▶ Provided data
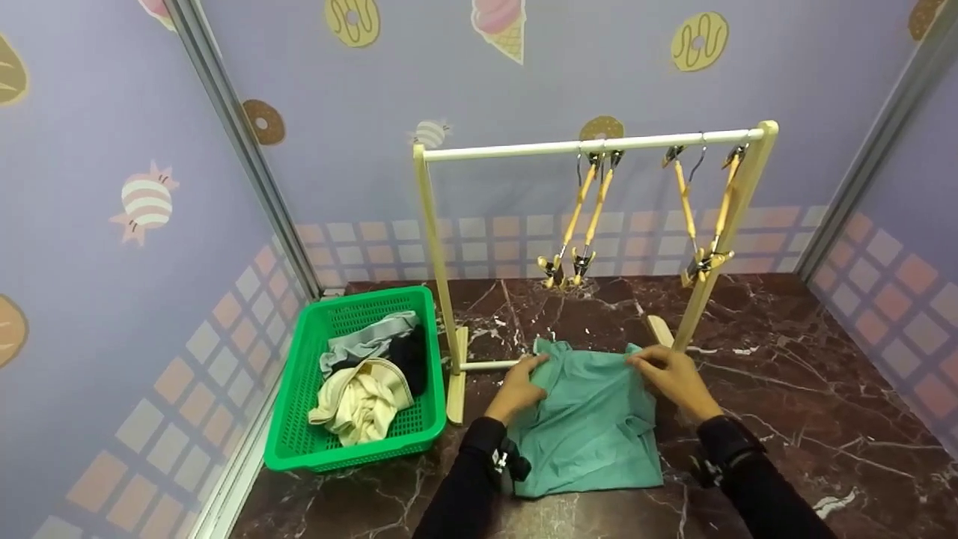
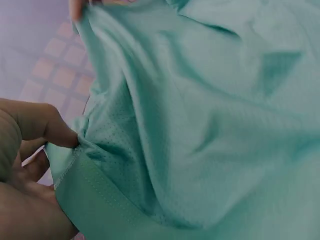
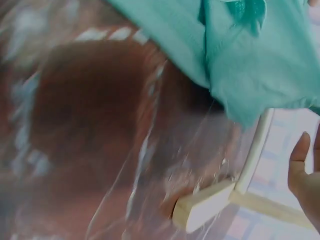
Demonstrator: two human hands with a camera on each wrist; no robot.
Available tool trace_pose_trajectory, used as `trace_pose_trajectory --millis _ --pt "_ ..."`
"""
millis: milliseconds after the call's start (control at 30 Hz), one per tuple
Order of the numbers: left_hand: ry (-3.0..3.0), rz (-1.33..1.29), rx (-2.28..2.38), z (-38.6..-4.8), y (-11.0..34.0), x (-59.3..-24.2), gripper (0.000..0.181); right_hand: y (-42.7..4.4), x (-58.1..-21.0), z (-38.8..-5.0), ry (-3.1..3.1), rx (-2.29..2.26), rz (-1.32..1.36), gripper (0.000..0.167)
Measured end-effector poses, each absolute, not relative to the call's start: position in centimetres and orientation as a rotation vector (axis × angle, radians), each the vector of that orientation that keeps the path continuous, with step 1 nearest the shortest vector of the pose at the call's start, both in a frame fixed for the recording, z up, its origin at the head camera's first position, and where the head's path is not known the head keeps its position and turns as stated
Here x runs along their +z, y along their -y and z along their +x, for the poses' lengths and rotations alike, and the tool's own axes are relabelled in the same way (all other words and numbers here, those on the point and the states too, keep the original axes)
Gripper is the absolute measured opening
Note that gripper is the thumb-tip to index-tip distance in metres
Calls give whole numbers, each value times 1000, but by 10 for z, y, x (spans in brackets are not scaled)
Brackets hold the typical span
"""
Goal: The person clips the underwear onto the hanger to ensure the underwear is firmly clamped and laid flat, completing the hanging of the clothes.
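Note:
A pair of teal underpants [image 1: 591, 427] lies spread on the dark marbled tabletop, wrinkled across the middle. At its upper left edge my left hand [image 1: 518, 389] pinches the fabric. The left wrist view shows the thumb and index finger of that left hand [image 2: 30, 165] on a stitched seam beside a wide smooth band [image 2: 105, 200], with dotted fabric next to it. My right hand [image 1: 677, 380] pinches the upper right corner between thumb and forefinger. In the right wrist view only part of the right hand [image 3: 307, 175] shows at the edge, below the cloth.
Behind the cloth stands a wooden rack [image 1: 438, 254] with a white rail [image 1: 516, 150]. Clip hangers [image 1: 591, 206] hang from its middle and right. To the left, a green basket [image 1: 281, 419] holds cream [image 1: 367, 400], grey [image 1: 374, 337] and black [image 1: 408, 359] garments. Patterned walls enclose the table.

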State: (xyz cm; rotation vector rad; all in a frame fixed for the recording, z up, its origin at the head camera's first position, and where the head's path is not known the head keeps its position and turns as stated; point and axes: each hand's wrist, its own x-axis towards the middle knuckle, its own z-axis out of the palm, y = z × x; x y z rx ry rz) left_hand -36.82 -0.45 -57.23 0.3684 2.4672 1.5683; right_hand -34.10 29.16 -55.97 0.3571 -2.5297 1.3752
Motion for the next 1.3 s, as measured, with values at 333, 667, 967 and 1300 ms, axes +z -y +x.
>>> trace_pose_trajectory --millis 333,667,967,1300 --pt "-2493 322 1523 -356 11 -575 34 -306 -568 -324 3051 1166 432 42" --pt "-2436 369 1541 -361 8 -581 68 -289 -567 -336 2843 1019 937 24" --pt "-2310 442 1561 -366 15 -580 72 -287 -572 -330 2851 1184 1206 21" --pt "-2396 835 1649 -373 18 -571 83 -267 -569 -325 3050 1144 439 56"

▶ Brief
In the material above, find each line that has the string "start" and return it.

▶ Output below
millis: milliseconds after the call's start (control at 30 Hz), one per tuple
Measured end-effector poses, each absolute, not relative to the call's start: position in centimetres and orientation as a rotation vector (axis × angle, radians), each the vector of that orientation that keeps the path continuous, with step 1 nearest the shortest vector of the pose at the call's start, both in a frame fixed for the recording, z up, its origin at the head camera's first position, and where the head's path is not known the head keeps its position and turns as stated

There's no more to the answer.